The constant juxtaposition of 8mm, expressionism and contemporary sensibilities eventually becomes a problem for Clash at the Cabinet of Dr. Pretorius 1918. The issue is both technical an stylistic. The sheer quality of the sound clashes with the found footage/expressionist endeavor. The images of Clash at the Cabinet of Dr. Pretorius 1918 are timeless and terrifying but the dubbing sounds like it was made in a high priced studio and make it looks like film students recorded over an old movie. So, that was clumsy. I believe it would've worked considerably better as a silent film. I had other issues with narrative choices, which seemed much too modern for desired approach (army officer dramatically rescuing his brother from the doctor's embrace). The torn nature of Clash at the Cabinet of Dr. Pretorius 1918 reminded me of my copy of F.W Murnau's Nosferatu which inexplicably plays with Type O Negative's album October Rust for soundtrack. Love Peter Steele as much as the next guy, but there isn't anything weirder in the world than watching the immortal Max Schreck do his thing to My Girlfriend's Girlfriend.

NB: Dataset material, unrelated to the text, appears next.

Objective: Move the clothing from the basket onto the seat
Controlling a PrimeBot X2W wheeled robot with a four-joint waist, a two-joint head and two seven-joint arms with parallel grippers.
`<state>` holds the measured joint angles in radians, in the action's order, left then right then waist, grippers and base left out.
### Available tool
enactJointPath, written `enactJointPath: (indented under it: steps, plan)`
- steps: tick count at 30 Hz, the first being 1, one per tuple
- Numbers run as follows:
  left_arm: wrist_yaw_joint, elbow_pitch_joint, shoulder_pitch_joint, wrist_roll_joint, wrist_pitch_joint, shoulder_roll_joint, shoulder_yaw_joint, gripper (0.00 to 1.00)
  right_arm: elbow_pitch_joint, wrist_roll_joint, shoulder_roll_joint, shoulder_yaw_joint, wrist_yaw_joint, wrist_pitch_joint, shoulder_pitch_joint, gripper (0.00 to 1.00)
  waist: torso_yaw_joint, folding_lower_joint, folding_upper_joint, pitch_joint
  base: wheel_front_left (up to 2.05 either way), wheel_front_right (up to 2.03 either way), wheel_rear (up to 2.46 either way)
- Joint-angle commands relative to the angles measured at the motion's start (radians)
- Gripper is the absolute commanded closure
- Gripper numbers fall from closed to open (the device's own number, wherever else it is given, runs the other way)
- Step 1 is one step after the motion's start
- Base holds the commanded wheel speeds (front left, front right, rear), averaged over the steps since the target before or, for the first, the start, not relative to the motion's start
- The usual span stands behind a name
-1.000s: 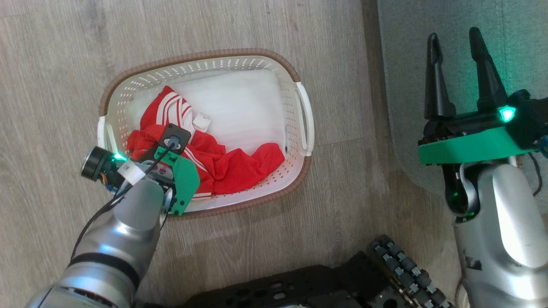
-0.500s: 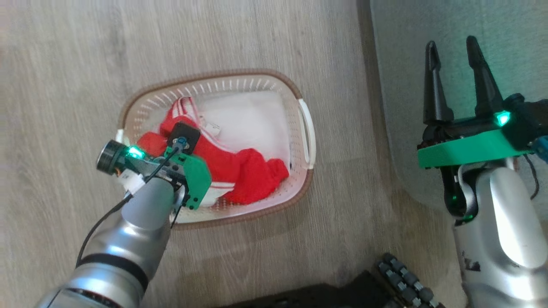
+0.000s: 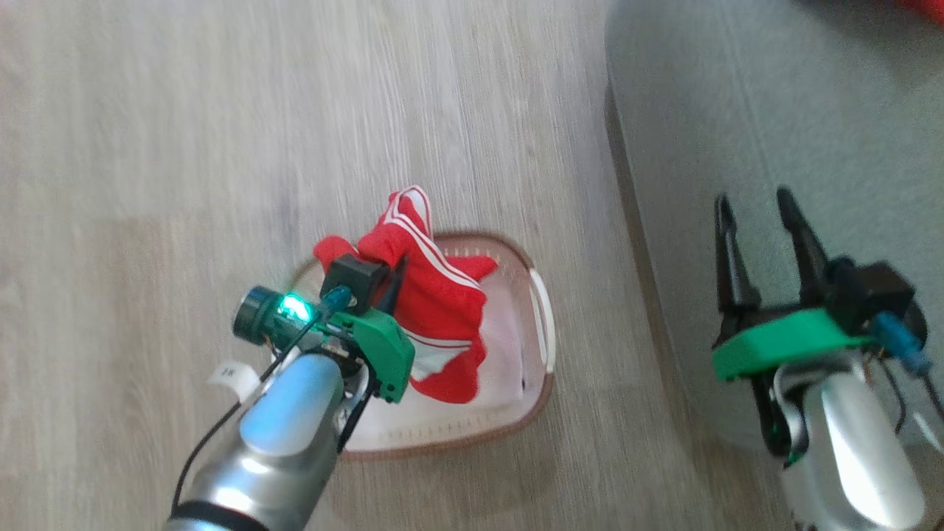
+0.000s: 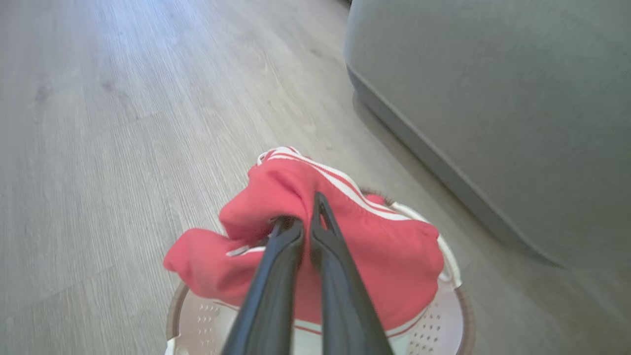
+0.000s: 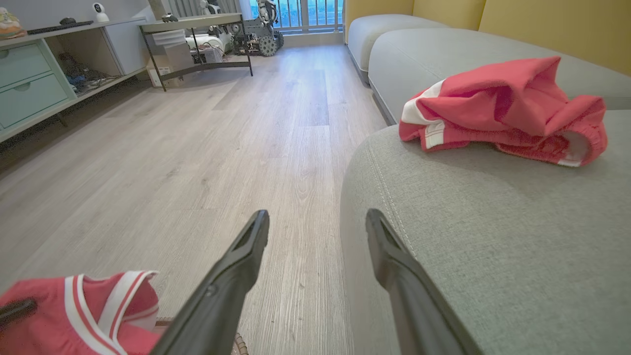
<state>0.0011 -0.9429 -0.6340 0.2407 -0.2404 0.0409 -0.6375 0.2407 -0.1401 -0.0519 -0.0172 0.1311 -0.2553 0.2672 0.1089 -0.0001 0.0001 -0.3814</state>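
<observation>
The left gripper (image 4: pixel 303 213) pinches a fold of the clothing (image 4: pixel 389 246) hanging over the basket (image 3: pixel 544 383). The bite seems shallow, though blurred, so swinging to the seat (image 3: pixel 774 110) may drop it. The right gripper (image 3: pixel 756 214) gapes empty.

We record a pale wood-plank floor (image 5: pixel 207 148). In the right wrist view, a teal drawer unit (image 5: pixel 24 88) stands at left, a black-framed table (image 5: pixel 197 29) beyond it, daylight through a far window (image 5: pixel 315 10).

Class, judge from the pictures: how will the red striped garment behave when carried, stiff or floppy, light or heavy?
Probably floppy: the clothing droops in folds around the left gripper. Likely light: one narrow pinch holds it over the basket.
</observation>
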Motion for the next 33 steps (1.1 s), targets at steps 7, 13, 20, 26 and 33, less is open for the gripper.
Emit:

The great thing about Clash at the Cabinet of Dr. Pretorius 1918 is that you can watch it online here and make your own damn opinion about it. While it title is unfortunately similar to classic expressionist film The Cabinet of Dr. Caligari let me reassure you, it isn't a pastiche of any kind. It has very little to do with the 1920 terror classic. Anyway, Clash at the Cabinet of Dr. Pretorius 1918 is Juho Aittanen's first movie and while it suffers from odd technical and narrative choices, it shows vision, originality and a knack for aesthetics of terror. Early century German Expressionism terrified several generations of movie enthusiasts but contemporary horror filmmaking draws little inspiration from it. Clash at the Cabinet of Dr. Pretorius 1918 is an interesting and at times genuinely terrifying experiment with the genre. It sure is worth the twenty minutes of your time it requires. Give it a shot. It's free and it'll unearth some deeply-rooted terrors.